What lines in the following entries hold the word "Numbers"? Copy each one.
**** The input ****
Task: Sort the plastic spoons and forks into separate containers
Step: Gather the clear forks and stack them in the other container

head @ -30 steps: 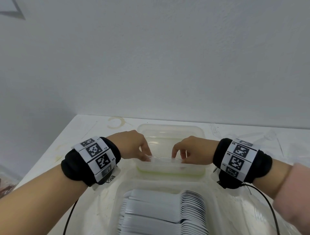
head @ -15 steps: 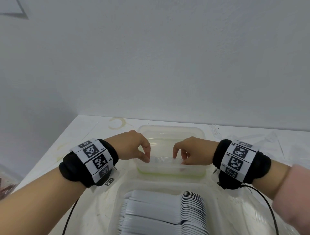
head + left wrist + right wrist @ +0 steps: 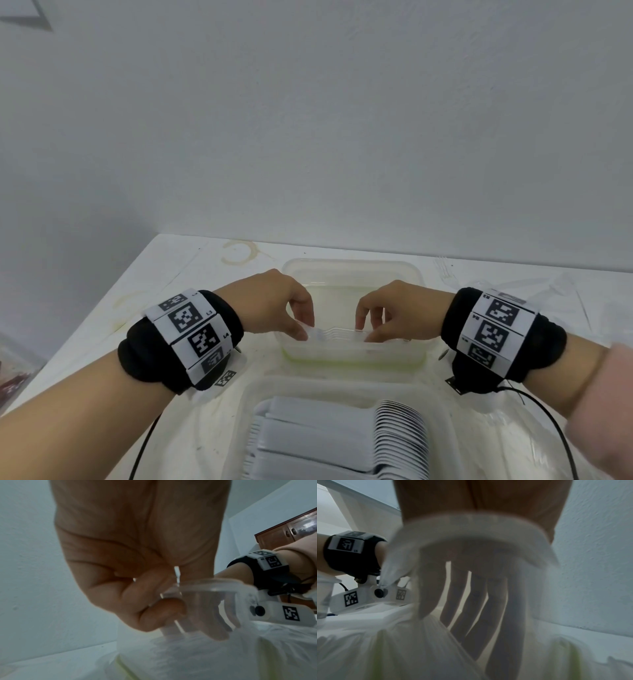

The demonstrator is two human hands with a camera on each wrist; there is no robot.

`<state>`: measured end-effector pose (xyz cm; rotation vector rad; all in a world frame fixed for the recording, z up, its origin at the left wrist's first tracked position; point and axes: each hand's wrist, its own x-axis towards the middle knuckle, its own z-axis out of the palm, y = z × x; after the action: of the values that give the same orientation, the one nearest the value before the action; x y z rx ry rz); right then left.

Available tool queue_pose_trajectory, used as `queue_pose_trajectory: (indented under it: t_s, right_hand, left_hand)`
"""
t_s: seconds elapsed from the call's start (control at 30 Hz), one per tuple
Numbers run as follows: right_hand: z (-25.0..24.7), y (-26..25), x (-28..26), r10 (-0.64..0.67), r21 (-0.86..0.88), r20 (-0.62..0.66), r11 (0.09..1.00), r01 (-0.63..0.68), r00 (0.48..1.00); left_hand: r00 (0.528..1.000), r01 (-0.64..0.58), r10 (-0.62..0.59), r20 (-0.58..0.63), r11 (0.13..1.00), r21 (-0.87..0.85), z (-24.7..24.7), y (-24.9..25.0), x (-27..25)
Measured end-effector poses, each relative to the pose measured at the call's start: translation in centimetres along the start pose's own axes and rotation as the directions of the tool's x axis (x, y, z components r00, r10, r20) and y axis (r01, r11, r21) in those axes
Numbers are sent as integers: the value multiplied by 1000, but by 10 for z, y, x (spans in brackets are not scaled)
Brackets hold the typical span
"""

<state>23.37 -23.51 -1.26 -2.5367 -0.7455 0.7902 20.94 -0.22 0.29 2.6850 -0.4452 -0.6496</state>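
A bundle of clear plastic forks lies crosswise between my two hands, just above the near side of the far clear container. My left hand pinches one end of the bundle and my right hand pinches the other. In the left wrist view my left hand's fingers curl around the forks. The right wrist view shows the fork tines close up below my right hand. A nearer container holds neat rows of stacked white cutlery.
Both containers sit on a white table against a white wall. A loose clear fork and crumpled clear wrap lie at the far right. A brown ring stain marks the table behind my left hand.
Hardly anything moved. Both hands keep the fork bundle at the far container's near side; the left fingers shifted their pinch slightly.
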Motion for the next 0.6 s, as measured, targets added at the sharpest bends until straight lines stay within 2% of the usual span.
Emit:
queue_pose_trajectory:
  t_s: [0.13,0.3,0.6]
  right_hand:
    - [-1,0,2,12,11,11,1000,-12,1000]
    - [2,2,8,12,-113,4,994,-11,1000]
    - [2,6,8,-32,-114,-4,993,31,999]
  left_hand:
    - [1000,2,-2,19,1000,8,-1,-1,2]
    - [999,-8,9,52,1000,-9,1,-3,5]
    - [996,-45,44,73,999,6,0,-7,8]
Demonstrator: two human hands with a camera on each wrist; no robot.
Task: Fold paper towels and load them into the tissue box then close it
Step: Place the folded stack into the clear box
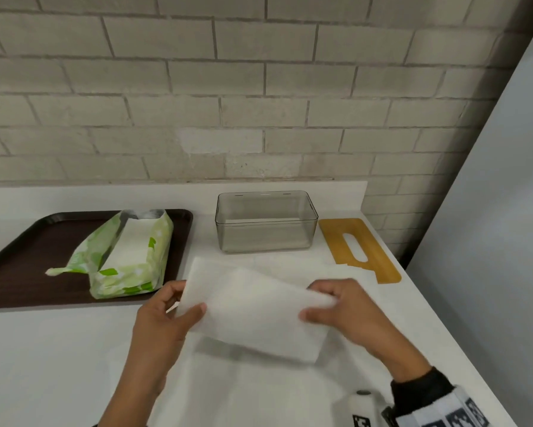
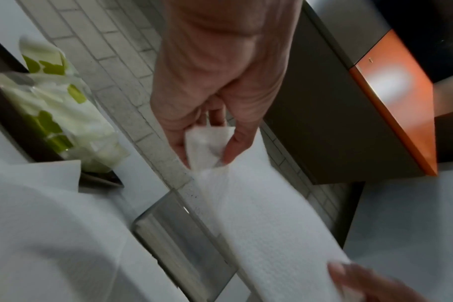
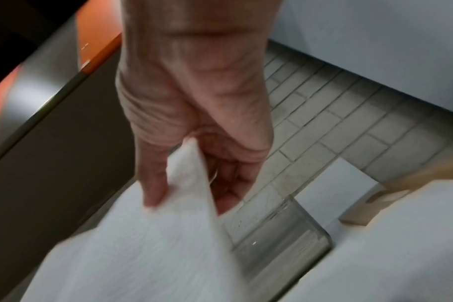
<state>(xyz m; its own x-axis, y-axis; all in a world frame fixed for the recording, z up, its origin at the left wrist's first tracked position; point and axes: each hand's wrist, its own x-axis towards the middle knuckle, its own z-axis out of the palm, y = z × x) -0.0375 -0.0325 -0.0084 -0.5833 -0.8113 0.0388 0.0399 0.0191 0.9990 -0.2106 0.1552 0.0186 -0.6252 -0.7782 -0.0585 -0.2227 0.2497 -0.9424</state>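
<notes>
Paper towel up in both hands, tissue box open behind it

Head view: my left hand (image 1: 163,318) and right hand (image 1: 345,312) each pinch an end of the paper towel (image 1: 253,312) above the tabletop (image 1: 58,365); the clear tissue box (image 1: 266,221) sits beyond, bamboo lid (image 1: 359,249) beside it. Left wrist: grip pinches a towel corner. Right wrist: thumb and fingers pinch the edge.

A dark brown tray (image 1: 18,260) lies on the white bench (image 1: 58,359), off to the left of the fingers and slightly beyond them. Behind the bench stands a wall of pale grey brick (image 1: 197,87), well beyond the fingers. To the right of the fingers a plain pale panel (image 1: 490,211) rises at the bench's edge. In the wrist views a dark cabinet with an orange face (image 2: 398,102) hangs above the fingers.
</notes>
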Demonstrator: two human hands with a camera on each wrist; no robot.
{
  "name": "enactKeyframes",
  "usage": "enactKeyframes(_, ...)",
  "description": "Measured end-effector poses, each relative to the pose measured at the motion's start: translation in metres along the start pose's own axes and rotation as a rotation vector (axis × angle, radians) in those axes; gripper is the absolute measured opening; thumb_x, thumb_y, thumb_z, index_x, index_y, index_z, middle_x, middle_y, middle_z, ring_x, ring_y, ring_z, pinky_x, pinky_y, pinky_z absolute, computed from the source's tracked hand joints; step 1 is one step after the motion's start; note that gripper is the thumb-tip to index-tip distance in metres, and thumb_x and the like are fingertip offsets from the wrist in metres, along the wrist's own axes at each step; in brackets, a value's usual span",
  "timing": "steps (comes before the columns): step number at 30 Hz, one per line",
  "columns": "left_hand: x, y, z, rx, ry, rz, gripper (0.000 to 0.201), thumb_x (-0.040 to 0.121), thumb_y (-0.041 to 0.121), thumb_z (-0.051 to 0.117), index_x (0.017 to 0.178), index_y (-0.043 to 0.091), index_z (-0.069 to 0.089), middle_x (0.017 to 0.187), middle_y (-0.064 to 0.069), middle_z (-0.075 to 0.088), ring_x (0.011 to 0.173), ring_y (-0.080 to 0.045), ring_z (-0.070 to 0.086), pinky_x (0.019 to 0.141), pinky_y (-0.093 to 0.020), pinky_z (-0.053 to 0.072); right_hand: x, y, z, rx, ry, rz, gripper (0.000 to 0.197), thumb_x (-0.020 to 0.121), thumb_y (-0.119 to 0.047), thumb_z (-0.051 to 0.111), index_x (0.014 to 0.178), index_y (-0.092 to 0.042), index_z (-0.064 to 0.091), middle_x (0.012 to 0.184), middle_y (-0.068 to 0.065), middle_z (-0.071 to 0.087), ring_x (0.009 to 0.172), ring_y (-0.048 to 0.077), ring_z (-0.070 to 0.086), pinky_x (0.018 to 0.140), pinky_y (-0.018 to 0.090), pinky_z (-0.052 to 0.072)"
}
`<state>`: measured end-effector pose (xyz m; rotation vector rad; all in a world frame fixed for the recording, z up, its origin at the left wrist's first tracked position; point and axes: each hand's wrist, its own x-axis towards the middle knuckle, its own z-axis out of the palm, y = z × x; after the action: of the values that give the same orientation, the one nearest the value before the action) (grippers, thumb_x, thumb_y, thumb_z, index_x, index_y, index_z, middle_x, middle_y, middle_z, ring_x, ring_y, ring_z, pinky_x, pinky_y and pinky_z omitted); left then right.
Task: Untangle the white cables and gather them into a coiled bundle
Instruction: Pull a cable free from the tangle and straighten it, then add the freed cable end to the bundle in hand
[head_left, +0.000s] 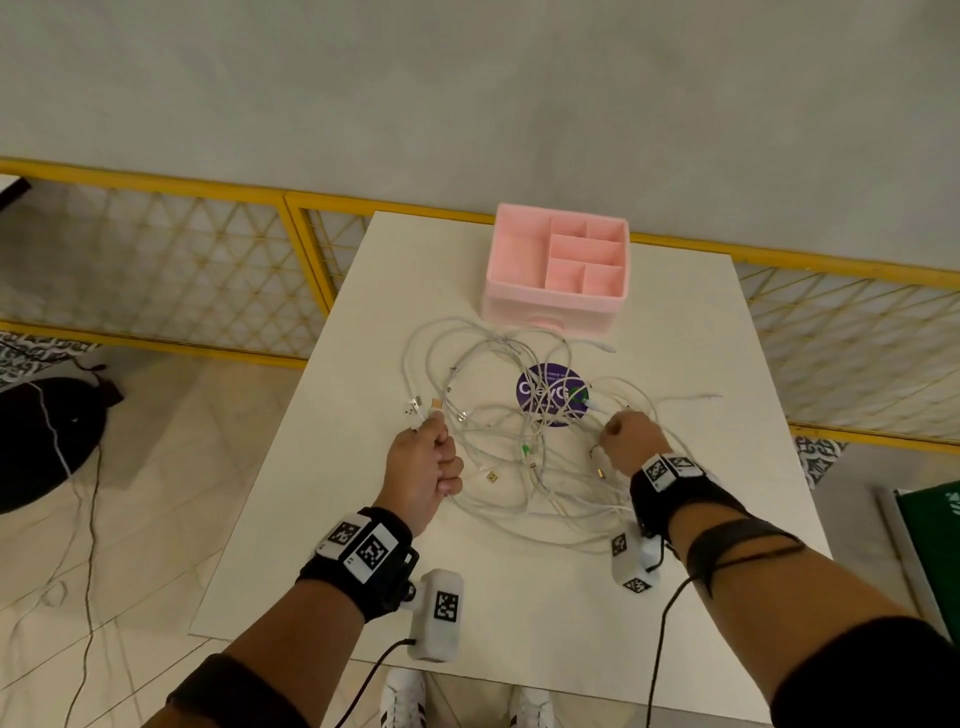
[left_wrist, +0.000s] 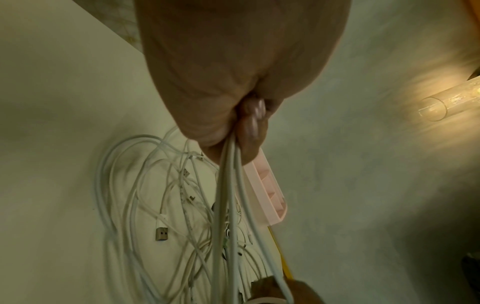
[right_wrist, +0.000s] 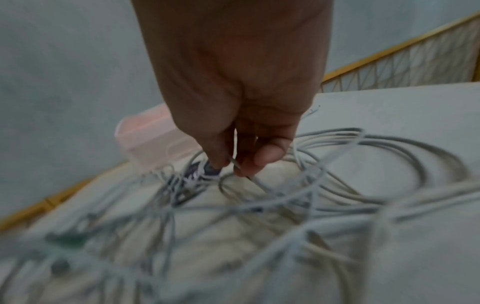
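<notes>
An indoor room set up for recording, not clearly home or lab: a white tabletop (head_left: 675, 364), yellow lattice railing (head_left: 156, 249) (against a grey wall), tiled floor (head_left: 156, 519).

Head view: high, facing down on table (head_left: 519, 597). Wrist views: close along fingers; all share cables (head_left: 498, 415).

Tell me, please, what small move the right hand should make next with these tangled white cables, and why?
Probably lift the right hand gently up and outward, drawing its pinched strand clear. The left hand already grips several strands, while most white cables lie crossed in loose loops on the table, so a slow pull should show where that strand snags.
</notes>
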<state>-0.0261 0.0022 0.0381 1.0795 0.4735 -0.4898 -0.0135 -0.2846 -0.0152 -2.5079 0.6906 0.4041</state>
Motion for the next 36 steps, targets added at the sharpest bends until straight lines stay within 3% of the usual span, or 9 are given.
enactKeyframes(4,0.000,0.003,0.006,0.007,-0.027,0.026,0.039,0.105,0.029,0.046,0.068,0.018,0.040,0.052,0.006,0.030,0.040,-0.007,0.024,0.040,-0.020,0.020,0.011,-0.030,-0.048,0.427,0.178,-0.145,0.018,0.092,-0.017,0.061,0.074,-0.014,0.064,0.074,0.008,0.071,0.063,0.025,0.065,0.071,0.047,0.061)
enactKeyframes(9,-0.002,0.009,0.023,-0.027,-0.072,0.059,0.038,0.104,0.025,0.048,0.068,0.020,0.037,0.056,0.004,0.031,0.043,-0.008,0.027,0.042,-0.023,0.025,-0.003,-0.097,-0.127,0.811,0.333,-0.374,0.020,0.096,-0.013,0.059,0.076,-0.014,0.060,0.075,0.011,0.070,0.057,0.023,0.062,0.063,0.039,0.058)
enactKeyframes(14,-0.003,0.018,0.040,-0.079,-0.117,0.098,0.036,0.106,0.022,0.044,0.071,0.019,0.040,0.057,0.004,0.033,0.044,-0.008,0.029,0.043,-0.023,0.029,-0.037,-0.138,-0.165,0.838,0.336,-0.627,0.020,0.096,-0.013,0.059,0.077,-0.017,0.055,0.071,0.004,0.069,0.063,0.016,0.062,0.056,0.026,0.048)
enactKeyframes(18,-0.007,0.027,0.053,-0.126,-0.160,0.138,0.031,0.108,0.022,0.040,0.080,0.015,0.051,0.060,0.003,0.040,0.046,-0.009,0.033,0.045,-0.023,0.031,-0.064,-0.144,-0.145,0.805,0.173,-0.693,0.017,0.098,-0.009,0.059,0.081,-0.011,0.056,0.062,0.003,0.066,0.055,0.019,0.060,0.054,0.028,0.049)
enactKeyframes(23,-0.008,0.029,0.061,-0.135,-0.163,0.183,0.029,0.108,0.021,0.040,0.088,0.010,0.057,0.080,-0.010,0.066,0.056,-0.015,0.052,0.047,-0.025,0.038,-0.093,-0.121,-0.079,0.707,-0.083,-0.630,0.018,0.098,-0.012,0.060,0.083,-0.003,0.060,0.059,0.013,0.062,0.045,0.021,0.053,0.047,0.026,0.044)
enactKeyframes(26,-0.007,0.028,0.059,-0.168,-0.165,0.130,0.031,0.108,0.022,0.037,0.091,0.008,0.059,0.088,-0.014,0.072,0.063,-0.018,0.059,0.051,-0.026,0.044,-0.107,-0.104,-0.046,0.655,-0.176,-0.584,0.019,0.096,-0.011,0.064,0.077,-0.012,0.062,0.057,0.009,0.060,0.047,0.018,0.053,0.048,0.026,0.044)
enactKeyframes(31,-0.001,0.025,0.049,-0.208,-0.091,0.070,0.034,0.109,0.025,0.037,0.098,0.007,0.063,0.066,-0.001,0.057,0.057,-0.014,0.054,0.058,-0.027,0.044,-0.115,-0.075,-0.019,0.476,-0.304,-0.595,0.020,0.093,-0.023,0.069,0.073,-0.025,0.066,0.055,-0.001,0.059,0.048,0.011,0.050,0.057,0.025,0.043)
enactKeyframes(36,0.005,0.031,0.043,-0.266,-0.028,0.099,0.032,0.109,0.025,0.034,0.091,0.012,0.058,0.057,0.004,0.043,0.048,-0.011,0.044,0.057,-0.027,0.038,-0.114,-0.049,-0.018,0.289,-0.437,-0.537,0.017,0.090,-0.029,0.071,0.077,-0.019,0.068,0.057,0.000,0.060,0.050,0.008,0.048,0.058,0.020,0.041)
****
» **Answer to this problem**:
Numbers run as follows: right_hand: z (-25.0..24.7), y (-26..25), x (-28..26), r10 (-0.64..0.67), r21 (-0.86..0.88), r20 (-0.62..0.66), r11 (0.09..1.00), r01 (-0.63..0.68), r00 (0.48..1.00); left_hand: r00 (0.528..1.000), r01 (-0.64..0.58), r10 (-0.62..0.59), r20 (-0.58..0.63), r11 (0.13..1.00), r21 (-0.87..0.85), z (-24.7..24.7), y (-24.9..25.0), x (-27..25)
Numbers are sent as integers: the value multiplied by 1000, but by 10 for z, y, x (spans in brackets are not scaled)

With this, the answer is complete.